III. "YOU'RE GROUNDED UNTIL YOU QUALIFY FOR THE AARP!" FACT

  • Well, there's Colgate's drop off from 2012 to 2013:

    COLGATE'S REGRESSION: 2012-2013
    METRIC 2013 2012
    Pythagorean Win Expectation 44.14% (34) 70.56% (7)
    Adjusted Offensive Efficiency 29.06 (38) 36.41 (4)
    Adjusted Defensive Efficiency 31.35 (33) 27.47 (17)
    Adjusted Efficiency Margin -2.29 (34) 8.95 (7)
    That isn't a first-line issue to me; these types of regressions tend to happen to programs that touch the face of the hyper-elite without having a long, established tradition at that particular pay grade. The key for programs of that ilk is to mitigate cyclical progressions and regressions, spinning gleefully (and unintentionally) back to the same position after the cycle is done. The idea here is, of course, growth: Building toward the exceptional, taking greater steps forward than in reverse.

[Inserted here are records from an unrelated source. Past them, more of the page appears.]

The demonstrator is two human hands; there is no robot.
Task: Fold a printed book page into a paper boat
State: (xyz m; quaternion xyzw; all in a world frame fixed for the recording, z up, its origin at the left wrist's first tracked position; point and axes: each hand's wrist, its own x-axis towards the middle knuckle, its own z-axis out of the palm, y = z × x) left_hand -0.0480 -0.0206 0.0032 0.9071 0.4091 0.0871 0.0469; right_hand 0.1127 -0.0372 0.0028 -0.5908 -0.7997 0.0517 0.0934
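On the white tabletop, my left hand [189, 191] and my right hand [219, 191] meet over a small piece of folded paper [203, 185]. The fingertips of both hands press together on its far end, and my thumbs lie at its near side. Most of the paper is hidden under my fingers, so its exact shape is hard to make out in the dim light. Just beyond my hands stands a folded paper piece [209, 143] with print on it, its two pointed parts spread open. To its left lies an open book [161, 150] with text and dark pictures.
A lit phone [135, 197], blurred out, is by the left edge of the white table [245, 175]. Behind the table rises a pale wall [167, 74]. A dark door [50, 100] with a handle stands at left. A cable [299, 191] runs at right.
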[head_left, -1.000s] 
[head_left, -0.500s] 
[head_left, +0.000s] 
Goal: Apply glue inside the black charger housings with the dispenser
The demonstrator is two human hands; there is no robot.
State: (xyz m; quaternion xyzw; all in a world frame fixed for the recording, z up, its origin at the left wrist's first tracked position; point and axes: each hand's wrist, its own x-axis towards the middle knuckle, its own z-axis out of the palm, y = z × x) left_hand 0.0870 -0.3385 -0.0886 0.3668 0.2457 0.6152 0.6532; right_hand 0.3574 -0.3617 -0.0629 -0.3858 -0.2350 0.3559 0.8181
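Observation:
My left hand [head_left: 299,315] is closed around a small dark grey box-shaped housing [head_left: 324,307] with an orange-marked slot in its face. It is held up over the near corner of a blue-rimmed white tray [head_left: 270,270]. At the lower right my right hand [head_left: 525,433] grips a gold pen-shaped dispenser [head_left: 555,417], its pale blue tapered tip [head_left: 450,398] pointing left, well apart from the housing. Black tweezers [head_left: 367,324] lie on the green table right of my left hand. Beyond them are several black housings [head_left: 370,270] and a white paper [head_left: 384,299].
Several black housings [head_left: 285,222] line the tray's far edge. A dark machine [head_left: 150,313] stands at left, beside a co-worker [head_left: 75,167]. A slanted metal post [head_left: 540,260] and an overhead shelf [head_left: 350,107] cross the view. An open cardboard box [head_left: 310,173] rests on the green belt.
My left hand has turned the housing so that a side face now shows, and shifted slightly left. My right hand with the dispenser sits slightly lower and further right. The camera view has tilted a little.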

A part of Colgate's ceiling limitation in 2013 -- these are pursuit inhibitors, and they usually take time to resolve -- was the Raiders' uneven play within the crease: After a season in which Colgate struggled with netminding (due to physical limitations, among other things), the program followed it up with another effort between the pipes that couldn't sustain the Raiders' defensive hopes. Conor Murphy, a junior keeper, saw the bulk of the action in the crease for Colgate, but Gordon Santry and Jake Danehy saw significant time in the net as well (especially for Danehy late in the season). The aggregated statistical profile of the performances were less than spectacular: Seeing very few shots per defensive opportunity (just under a shot an opportunity, a mark that ranked ninth nationally), opposing offenses shot 30.80 percent against the group (51st in the country) while holding just a 46.98 save percentage (58th nationally) and generating saves on just 26.52 percent of the team's defensive opportunities (62nd nationally). Now, this isn't all on Colgate's crop of netminders (there are esoteric relationships between goalie performance and the field defense that supports crease play), but the performances put on between the pipes for the Raiders was a significant driver in the team's overall ability to keep the opponent's side of the scoreboard from blinking. This remains a concern for Colgate, and its resolution isn't crystal clear.

IV. MR. FIX-IT HAS A ONE-FIX ENGAGEMENT, AND IT'S . . .

  • Step 1: Get consistent goalkeeping. Step 2: ???? Step 3: Profit.